I spent a fair bit of Friday and Saturday morning working on my PC hardware to make it quieter. It's fairly quiet now. I replaced the CPU fan and the graphics card. The difficulty was that my motherboard was old and could only use AGP graphics cards. The people at my local computer store originally thought it was my power supply and replaced it only to find out that it was the graphics card and the CPU fan that were making the noise.
If you're ever in my area and you need to purchase some PC hardware, I recommend Cnet Technology.
Friday afternoon, Saturday afternoon, and Sunday were taken up by personal affairs. I've got a few hours to work today before heading out. My partner just received the fantastic news that she's receiving a PhD scholarship!
Last Thursday, I was struggling to get my graphics code to represent what's happening in my physics code without much luck. The graphics cube that represented the ground seemed to be much smaller than the physics cube so I had mini cubes floating in the air no where need the ground cube.
I'll have a look at it a bit longer and if I can't fix it, I'll need to enable the bullet physics debug rendering.
In the physics code, the ground size is 100,0,100 and the cube size is 1,1,1. So there's a 100 to 1 ratio.
In the ground code, the ground size is 1,0,1 and the cube size is 0.01,0.01,0.01. So there's a 100 to 1 ratio again.
It's so good to have a quiet PC!
So I placed a cube at -60,10,0 and let it drop. It fell for a while and then stopped in mid-air, which makes sense because that is within the physics ground size of 100,0,100 and position 0,0,0.
Somethings wrong with my graphics code.
Actually no. If the ground is at position 0,0,0 and its size is 100,0,100 then a cube at -60,10,0 should keep falling through.
I'm going to have to enable the physics debug drawing so that I figure out where it thinks all the objects are.

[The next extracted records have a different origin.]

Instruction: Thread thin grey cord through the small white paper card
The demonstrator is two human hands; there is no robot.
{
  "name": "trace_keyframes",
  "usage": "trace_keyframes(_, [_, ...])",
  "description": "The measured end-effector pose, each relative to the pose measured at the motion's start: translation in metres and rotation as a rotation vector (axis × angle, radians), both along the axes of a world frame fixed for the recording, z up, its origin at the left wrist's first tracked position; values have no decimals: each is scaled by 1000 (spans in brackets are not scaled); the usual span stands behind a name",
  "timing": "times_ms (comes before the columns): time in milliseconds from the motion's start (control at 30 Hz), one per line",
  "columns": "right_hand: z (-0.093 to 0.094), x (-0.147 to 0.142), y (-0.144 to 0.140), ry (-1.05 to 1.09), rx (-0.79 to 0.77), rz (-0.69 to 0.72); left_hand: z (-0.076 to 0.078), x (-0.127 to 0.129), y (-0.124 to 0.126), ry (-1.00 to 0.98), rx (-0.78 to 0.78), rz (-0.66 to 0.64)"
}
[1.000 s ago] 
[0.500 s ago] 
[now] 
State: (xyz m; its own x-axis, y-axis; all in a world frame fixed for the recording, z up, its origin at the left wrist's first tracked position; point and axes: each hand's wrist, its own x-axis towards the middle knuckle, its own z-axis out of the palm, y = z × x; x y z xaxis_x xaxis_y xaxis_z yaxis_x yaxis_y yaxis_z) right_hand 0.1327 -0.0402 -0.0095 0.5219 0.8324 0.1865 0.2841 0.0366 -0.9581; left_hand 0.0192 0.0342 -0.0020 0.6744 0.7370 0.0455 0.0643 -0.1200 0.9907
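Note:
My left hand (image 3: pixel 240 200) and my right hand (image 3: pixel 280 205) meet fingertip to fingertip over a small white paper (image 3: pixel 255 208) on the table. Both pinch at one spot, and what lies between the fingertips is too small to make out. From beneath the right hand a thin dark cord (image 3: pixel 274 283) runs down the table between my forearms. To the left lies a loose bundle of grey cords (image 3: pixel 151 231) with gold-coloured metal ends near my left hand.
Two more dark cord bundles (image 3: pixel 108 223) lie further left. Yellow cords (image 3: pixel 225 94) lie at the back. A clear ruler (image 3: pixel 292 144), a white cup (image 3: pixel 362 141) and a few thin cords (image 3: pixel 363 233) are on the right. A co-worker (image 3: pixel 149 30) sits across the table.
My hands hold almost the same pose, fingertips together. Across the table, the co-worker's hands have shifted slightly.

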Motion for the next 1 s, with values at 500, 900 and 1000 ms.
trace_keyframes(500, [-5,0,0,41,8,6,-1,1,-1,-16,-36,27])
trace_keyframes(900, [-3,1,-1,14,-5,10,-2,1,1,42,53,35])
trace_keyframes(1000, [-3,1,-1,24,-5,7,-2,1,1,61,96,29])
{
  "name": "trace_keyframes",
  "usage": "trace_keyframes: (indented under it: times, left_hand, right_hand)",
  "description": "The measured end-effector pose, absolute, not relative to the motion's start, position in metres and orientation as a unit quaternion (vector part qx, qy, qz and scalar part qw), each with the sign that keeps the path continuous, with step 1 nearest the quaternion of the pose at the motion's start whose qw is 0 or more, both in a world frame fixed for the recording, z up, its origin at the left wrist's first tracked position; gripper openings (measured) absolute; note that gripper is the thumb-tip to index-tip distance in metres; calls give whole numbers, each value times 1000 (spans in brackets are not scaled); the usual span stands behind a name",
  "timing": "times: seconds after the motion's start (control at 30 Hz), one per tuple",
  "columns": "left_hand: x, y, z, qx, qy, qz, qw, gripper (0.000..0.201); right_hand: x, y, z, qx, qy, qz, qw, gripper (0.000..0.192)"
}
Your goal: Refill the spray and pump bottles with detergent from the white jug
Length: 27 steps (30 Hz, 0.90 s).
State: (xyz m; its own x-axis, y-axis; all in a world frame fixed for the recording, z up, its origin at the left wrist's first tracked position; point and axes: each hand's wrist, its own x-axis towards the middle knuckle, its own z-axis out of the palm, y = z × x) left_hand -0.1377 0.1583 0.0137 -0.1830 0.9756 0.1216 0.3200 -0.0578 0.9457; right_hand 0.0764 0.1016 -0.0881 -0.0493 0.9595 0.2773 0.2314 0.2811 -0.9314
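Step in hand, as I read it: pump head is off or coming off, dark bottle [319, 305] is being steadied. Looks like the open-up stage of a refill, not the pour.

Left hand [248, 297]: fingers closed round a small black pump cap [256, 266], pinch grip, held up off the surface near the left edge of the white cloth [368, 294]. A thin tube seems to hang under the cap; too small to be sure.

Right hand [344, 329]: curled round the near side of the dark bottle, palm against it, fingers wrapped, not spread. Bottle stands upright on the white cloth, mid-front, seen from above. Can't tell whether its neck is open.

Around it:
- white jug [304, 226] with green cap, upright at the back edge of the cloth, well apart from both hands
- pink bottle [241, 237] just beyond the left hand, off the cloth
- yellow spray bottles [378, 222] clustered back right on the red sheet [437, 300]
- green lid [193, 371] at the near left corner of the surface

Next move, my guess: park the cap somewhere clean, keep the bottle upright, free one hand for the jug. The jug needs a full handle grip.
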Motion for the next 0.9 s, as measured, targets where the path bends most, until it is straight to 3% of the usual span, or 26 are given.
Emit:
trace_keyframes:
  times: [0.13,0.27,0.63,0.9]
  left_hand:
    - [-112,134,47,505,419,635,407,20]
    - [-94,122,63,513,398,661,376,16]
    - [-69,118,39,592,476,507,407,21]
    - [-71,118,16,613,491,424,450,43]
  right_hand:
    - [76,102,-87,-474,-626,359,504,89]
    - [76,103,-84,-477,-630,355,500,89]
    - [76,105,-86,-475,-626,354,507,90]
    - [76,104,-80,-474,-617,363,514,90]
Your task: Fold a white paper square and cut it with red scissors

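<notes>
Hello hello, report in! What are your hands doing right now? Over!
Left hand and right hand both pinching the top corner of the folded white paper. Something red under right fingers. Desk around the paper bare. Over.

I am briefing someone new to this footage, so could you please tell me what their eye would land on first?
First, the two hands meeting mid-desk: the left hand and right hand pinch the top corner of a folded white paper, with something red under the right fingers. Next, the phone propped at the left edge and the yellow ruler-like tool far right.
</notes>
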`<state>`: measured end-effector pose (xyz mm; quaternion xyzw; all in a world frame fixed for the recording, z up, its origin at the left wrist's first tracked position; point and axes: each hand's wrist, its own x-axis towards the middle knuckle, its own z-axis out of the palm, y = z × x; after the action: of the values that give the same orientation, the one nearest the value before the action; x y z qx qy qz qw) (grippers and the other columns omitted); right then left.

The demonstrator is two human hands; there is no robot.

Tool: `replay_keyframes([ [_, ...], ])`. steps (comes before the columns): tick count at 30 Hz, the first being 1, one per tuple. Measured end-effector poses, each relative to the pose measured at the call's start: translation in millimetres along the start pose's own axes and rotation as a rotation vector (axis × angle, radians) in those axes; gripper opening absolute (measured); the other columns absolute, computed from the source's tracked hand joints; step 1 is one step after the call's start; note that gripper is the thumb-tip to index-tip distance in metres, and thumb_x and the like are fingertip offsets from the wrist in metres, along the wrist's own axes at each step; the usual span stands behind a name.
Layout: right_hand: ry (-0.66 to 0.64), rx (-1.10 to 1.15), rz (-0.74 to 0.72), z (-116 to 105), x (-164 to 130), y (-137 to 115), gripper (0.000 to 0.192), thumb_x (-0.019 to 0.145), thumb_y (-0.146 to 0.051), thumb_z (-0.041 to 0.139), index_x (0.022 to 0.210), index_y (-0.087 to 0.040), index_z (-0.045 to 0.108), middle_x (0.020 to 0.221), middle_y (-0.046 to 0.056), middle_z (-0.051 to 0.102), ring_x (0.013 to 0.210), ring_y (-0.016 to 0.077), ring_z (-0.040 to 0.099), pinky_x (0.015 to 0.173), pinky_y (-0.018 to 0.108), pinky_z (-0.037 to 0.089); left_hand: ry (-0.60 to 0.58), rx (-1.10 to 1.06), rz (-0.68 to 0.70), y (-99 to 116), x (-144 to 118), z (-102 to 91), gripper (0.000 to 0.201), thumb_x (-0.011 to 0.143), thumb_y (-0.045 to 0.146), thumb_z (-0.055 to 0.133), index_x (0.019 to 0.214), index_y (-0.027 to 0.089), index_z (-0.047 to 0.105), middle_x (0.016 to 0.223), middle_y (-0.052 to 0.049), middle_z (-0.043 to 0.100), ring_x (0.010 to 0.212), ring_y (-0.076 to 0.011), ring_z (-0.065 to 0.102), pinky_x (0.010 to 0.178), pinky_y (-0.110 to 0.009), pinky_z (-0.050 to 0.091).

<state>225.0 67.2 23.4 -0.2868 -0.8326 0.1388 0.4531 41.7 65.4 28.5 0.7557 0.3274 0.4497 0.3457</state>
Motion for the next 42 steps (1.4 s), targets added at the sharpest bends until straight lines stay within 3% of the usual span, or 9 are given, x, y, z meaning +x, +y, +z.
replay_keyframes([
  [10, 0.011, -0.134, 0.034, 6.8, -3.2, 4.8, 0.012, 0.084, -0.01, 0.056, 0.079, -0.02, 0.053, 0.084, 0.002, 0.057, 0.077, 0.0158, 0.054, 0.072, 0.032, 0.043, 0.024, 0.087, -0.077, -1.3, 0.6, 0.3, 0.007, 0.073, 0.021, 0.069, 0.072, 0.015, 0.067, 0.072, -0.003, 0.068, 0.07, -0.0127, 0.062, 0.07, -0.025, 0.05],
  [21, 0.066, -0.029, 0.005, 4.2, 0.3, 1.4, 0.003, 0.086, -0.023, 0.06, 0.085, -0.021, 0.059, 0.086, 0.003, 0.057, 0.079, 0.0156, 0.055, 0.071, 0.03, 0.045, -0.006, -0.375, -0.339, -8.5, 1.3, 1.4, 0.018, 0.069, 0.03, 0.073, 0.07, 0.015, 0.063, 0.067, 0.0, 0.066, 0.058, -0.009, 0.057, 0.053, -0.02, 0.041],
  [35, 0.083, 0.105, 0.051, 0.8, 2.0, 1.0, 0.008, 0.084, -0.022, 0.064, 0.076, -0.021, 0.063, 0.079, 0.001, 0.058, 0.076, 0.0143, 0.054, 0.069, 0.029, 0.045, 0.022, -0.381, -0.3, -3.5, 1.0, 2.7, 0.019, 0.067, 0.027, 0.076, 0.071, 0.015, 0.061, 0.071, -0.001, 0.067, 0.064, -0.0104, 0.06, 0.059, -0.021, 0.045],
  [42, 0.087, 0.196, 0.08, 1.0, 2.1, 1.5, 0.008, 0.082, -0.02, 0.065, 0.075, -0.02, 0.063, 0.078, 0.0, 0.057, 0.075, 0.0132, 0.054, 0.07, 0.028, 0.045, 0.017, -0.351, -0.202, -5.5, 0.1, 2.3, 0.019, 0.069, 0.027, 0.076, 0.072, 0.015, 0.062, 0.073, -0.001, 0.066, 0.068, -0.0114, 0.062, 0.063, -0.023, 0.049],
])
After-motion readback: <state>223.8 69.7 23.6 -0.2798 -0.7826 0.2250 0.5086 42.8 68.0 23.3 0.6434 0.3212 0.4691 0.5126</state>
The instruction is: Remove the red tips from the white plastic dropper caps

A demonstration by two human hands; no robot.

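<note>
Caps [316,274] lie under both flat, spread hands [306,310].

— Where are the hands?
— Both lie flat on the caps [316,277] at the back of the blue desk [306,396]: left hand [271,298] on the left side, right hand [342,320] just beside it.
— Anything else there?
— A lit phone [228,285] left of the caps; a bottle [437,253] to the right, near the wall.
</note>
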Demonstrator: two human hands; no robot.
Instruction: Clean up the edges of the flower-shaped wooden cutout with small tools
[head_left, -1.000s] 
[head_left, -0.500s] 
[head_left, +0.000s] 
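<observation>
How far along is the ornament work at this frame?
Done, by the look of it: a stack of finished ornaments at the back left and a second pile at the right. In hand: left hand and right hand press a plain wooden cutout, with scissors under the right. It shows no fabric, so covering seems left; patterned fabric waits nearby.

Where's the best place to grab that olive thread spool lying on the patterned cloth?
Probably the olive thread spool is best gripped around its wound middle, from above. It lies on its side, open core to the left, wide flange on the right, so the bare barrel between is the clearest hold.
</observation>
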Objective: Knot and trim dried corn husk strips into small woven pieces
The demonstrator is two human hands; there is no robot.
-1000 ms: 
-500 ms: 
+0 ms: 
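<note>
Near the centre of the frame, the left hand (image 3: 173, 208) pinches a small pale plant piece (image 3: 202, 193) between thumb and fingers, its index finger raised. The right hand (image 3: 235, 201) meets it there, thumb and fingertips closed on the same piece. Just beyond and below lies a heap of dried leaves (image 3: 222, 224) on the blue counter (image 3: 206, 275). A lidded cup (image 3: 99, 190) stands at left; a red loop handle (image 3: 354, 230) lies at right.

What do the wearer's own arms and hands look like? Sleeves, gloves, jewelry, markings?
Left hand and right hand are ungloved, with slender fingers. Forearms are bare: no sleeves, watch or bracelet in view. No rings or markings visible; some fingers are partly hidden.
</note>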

Ooh. The debug drawer is so pretty! I'm so glad that my friend, whom I shall refer to for the time being as AC, wrote a prototype program for me to learn from!
So there needs to be some link between the physics and the graphics code. I like to think of graphics as a service that other components call upon.
Hmm. Framelisteners remove themselves so you don't need to make then a smart pointer.
As I suspected. The objects in the physics code are much larger than the graphics code.
At least the origin of objects are the centre of objects.
So the ratios I had were correct. The only thing is that objects in the physics code are twice as big as that in the graphics code!
I don't really get it, but ok...
The ground in the physics code is size 100,1,100 and located at 0,-1,0.
The ground in the graphics code is size 200,2,200 and located at 0,-2,0.
But that doesn't seem to match up.
The ground in the graphics code seems to need to be located at 0,-1,0 to match up. Weird. I'll need better controls to navigate the 3D space in order to see what's going on.
Seems like the scaling is a factor of 2 but the position factor is the same.
Now to connect the AI to the physics and graphics.
The AI provides forces for the physics code to process.
Grr. Time to stop.
[Y] Get graphics code to properly represent the physics code.
[Y] Change the ground size from 0 height to 1 height and reposition accordingly.
[ ] Fix spatial code.
[ ] Enable shadows
[ ] Implement FPS and command controls
[ ] Check that the physics and graphics match up more closely.
[ ] A way to adjust object size, location, and orientation in real time via a GUI.